Task instructions: In the entries that follow, which lines hold the string "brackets"? List them.

Exercise input:

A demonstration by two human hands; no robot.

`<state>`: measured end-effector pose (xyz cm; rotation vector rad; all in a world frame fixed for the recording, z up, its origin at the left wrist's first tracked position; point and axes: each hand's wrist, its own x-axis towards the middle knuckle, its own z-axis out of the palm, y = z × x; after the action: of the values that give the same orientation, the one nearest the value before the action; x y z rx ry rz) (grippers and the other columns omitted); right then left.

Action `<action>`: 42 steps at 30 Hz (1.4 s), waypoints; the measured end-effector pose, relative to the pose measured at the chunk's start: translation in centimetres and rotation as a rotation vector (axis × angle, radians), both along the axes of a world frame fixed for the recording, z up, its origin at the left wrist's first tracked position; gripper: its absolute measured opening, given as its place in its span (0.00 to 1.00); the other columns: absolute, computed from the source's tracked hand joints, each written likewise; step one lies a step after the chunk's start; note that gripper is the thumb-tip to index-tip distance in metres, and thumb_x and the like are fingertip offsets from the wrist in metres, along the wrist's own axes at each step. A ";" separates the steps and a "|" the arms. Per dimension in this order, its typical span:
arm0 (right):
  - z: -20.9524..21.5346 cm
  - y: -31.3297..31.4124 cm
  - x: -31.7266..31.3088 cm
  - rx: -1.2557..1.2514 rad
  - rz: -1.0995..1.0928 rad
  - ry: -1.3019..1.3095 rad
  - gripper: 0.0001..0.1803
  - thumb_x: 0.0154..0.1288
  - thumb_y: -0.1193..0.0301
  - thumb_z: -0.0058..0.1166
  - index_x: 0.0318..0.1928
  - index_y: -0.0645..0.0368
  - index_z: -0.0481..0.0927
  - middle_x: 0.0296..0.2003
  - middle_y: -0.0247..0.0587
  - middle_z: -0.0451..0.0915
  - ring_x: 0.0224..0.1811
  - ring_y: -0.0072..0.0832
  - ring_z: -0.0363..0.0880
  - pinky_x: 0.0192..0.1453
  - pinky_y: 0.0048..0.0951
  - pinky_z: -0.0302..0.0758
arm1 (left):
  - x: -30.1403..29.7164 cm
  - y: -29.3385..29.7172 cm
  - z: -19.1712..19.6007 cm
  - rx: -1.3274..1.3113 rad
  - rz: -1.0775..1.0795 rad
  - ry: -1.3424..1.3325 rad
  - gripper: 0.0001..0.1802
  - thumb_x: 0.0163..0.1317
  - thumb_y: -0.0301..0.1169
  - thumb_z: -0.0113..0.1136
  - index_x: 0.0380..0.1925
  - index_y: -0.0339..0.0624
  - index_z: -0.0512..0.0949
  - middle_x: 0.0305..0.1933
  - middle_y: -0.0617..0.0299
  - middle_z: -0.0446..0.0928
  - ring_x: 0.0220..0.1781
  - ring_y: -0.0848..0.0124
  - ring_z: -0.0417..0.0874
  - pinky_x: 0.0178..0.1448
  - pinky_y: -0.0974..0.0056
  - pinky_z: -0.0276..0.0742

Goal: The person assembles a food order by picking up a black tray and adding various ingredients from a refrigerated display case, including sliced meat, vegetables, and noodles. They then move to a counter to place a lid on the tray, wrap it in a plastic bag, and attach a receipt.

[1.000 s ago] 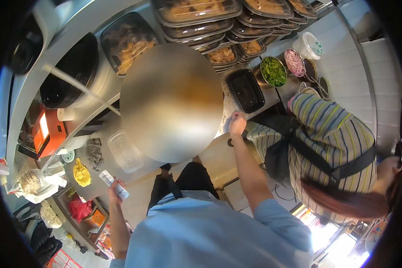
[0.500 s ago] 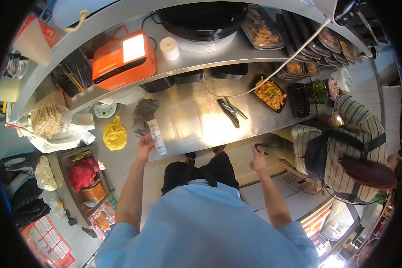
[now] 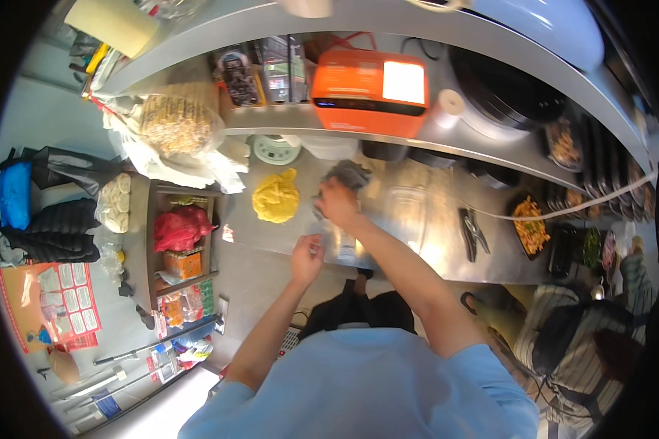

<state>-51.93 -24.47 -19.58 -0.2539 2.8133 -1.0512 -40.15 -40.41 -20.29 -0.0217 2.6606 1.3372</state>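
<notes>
1. on the near side of the crumpled yellow bundle (image 3: 275,196) and slightly to its right, the left hand (image 3: 309,260) hangs at the front edge of the metal counter (image 3: 447,256); its fingers bend loosely inward, and i cannot tell whether their tips meet the thumb.
2. to the right of the bundle and nearer than it, a white slip (image 3: 346,249) lies on the counter, blurred, close to the front edge.
3. just right of the bundle, the right hand (image 3: 337,203) reaches out over the counter, fingers pointing away and touching the grey cloth (image 3: 353,174); whether they pinch the fabric or only press on it, i cannot tell.
4. that grey cloth lies rumpled to the bundle's right, near but apart from it, partly hidden by the hand.
5. farther right of the bundle, a clear plastic container (image 3: 406,212) lies on the counter, then a black-handled tool (image 3: 470,234).
6. well to the bundle's right, orange-brown food (image 3: 531,228) fills a black tray (image 3: 532,254); a co-worker in a striped garment (image 3: 532,322) is on the tray's near side.
7. just beyond the bundle sits a round, pale green-and-white device (image 3: 274,150).
8. farther back and right of the bundle, an orange machine (image 3: 370,91) with a lit screen stands on a metal shelf (image 3: 271,115), a white roll (image 3: 449,108) beside it.
</notes>
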 end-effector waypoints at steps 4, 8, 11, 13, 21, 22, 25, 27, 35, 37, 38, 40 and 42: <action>-1.4 -10.8 -2.8 0.078 0.218 -0.067 0.31 0.57 0.59 0.61 0.62 0.49 0.71 0.63 0.52 0.66 0.60 0.48 0.73 0.58 0.46 0.75 | 2.5 -2.5 0.9 0.020 0.091 -0.072 0.15 0.57 0.21 0.60 0.46 0.38 0.78 0.42 0.53 0.77 0.36 0.65 0.82 0.35 0.65 0.81; -7.1 -15.4 -5.6 0.218 0.177 0.024 0.20 0.64 0.62 0.52 0.56 0.51 0.74 0.58 0.49 0.69 0.58 0.45 0.74 0.57 0.47 0.75 | 4.4 -2.5 2.8 0.035 -0.010 -0.160 0.15 0.59 0.21 0.59 0.47 0.38 0.78 0.43 0.55 0.77 0.36 0.68 0.81 0.35 0.66 0.81; -4.1 -12.2 -3.5 -0.077 0.056 0.033 0.18 0.63 0.64 0.54 0.52 0.54 0.73 0.53 0.50 0.70 0.53 0.48 0.74 0.53 0.47 0.74 | 6.2 -3.2 2.2 0.099 -0.008 -0.245 0.14 0.61 0.21 0.58 0.48 0.38 0.78 0.44 0.59 0.79 0.37 0.74 0.81 0.37 0.69 0.81; -0.1 -6.7 0.4 -0.327 -0.066 0.045 0.16 0.63 0.65 0.55 0.49 0.56 0.72 0.49 0.51 0.70 0.50 0.50 0.74 0.51 0.46 0.74 | 6.2 -2.8 1.1 0.198 0.013 -0.282 0.13 0.63 0.22 0.58 0.47 0.36 0.78 0.42 0.59 0.79 0.36 0.74 0.81 0.37 0.69 0.80; 6.7 24.4 25.1 -0.111 -0.871 0.121 0.17 0.60 0.65 0.58 0.45 0.59 0.71 0.45 0.51 0.70 0.48 0.51 0.73 0.49 0.46 0.74 | 0.1 8.9 1.6 0.177 -0.538 -0.266 0.10 0.64 0.25 0.59 0.45 0.37 0.80 0.38 0.57 0.82 0.36 0.71 0.82 0.36 0.69 0.79; 5.5 27.4 27.9 0.018 -0.970 0.091 0.17 0.59 0.65 0.58 0.45 0.59 0.71 0.45 0.51 0.70 0.48 0.51 0.73 0.49 0.46 0.74 | -0.6 11.6 2.0 0.167 -0.632 -0.241 0.10 0.64 0.25 0.59 0.45 0.37 0.80 0.38 0.57 0.82 0.37 0.71 0.82 0.36 0.69 0.79; -0.1 33.9 33.3 0.307 -1.192 -0.023 0.19 0.57 0.64 0.59 0.46 0.59 0.72 0.46 0.51 0.70 0.50 0.50 0.72 0.50 0.46 0.74 | -0.6 22.0 3.9 0.162 -0.855 -0.203 0.13 0.63 0.25 0.60 0.48 0.38 0.78 0.40 0.57 0.82 0.40 0.69 0.83 0.38 0.68 0.79; -4.4 36.5 33.2 0.357 -1.355 -0.081 0.21 0.57 0.65 0.59 0.49 0.58 0.72 0.50 0.53 0.68 0.54 0.52 0.69 0.55 0.48 0.71 | 0.6 29.4 4.5 0.187 -0.941 -0.211 0.16 0.63 0.26 0.60 0.51 0.38 0.76 0.41 0.58 0.81 0.41 0.71 0.82 0.40 0.69 0.78; -7.3 48.7 33.7 0.258 -1.659 -0.014 0.22 0.53 0.76 0.58 0.52 0.55 0.74 0.52 0.56 0.68 0.56 0.54 0.68 0.61 0.48 0.68 | -2.9 51.8 -1.4 0.262 -0.407 -0.534 0.24 0.65 0.38 0.59 0.58 0.41 0.72 0.56 0.56 0.75 0.56 0.64 0.76 0.49 0.61 0.76; -6.3 50.8 34.1 0.177 -1.525 0.059 0.24 0.52 0.78 0.58 0.52 0.56 0.74 0.53 0.56 0.68 0.57 0.54 0.68 0.61 0.48 0.67 | -4.4 55.0 -2.1 0.277 -0.301 -0.637 0.27 0.66 0.46 0.55 0.59 0.42 0.71 0.58 0.56 0.74 0.59 0.64 0.73 0.53 0.59 0.73; -6.2 51.4 33.8 0.146 -1.448 0.083 0.24 0.51 0.79 0.58 0.52 0.56 0.74 0.53 0.56 0.68 0.57 0.55 0.68 0.62 0.47 0.67 | -5.4 55.8 -2.7 0.300 -0.262 -0.695 0.29 0.67 0.50 0.53 0.60 0.43 0.71 0.59 0.56 0.74 0.60 0.65 0.72 0.56 0.59 0.71; -6.3 52.1 34.0 0.086 -1.314 0.089 0.25 0.51 0.79 0.59 0.53 0.56 0.74 0.53 0.57 0.68 0.58 0.55 0.67 0.63 0.47 0.67 | -6.1 57.4 -3.2 0.374 -0.353 -0.768 0.34 0.68 0.54 0.48 0.67 0.44 0.62 0.65 0.55 0.70 0.64 0.63 0.70 0.63 0.56 0.64; -6.3 53.1 33.8 0.075 -1.226 0.053 0.24 0.51 0.80 0.58 0.52 0.56 0.74 0.53 0.57 0.68 0.58 0.55 0.67 0.63 0.46 0.68 | -6.4 57.9 -3.7 0.423 -0.385 -0.760 0.37 0.69 0.56 0.46 0.69 0.44 0.60 0.67 0.55 0.68 0.65 0.64 0.68 0.66 0.56 0.60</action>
<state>-18.17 28.61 -25.93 1.6267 2.9053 -1.0107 -46.57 17.44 -24.01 0.0285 1.6375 1.3674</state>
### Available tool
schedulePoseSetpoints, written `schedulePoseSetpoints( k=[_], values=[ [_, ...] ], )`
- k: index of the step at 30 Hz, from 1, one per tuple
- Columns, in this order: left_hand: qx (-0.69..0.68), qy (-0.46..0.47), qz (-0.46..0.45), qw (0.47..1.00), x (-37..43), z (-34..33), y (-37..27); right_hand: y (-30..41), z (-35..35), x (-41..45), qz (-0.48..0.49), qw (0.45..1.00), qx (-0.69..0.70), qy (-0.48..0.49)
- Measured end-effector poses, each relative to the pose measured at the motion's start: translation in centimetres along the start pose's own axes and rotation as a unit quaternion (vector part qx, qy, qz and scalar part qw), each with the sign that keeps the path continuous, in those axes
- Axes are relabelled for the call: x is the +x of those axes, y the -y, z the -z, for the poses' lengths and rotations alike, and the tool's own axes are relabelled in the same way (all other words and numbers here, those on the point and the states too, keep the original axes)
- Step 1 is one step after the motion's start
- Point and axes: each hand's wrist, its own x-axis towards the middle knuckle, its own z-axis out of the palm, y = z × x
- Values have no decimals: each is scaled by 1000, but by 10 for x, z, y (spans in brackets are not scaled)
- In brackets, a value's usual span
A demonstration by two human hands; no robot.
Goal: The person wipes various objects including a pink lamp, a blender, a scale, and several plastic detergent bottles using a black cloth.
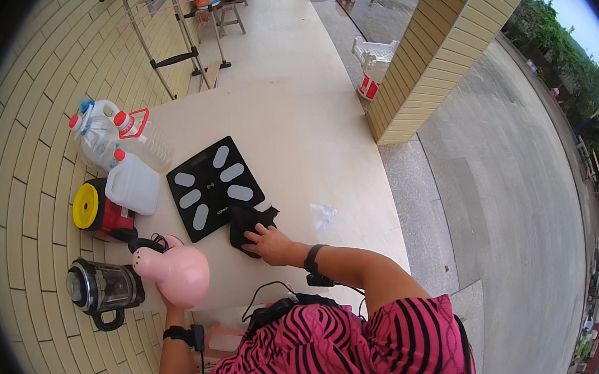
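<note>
My right hand (pixel 269 244) rests with its fingers spread on a bunched black cloth or bag (pixel 245 228), which touches the lower corner of a black body scale (pixel 212 189). The scale has several grey oval pads and lies flat on the pale surface. My left hand (pixel 168 302) is mostly hidden behind the head of a pink desk lamp (pixel 183 276); whether its fingers grip the lamp cannot be seen. A coiled black cord (pixel 160 241) shows by the lamp's base.
Left, along the tiled wall, stand clear plastic bottles (pixel 147 142), a white jug (pixel 135 184), a red and black appliance with a yellow disc (pixel 86 206) and a blender jug (pixel 111 285). Clear plastic film (pixel 322 216) lies right of the scale. A tiled pillar (pixel 431 53) rises beyond.
</note>
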Motion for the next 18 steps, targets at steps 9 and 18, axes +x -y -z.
schedulePoseSetpoints(
  k=[9, 18],
  values=[
    [-139, 20, -35, 989, 1, 12, -5, -26, 20, -15, -262, 965, 11, -18],
    [27, 39, -76, 996, -131, 5, -8, 81, -5, -67, -154, 984, 64, 58]
  ],
)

Answer to this exercise:
- Values have no decimals: each is scaled by 1000, but by 10 for x, z, y (spans in brackets are not scaled)
- In brackets, a value's usual span

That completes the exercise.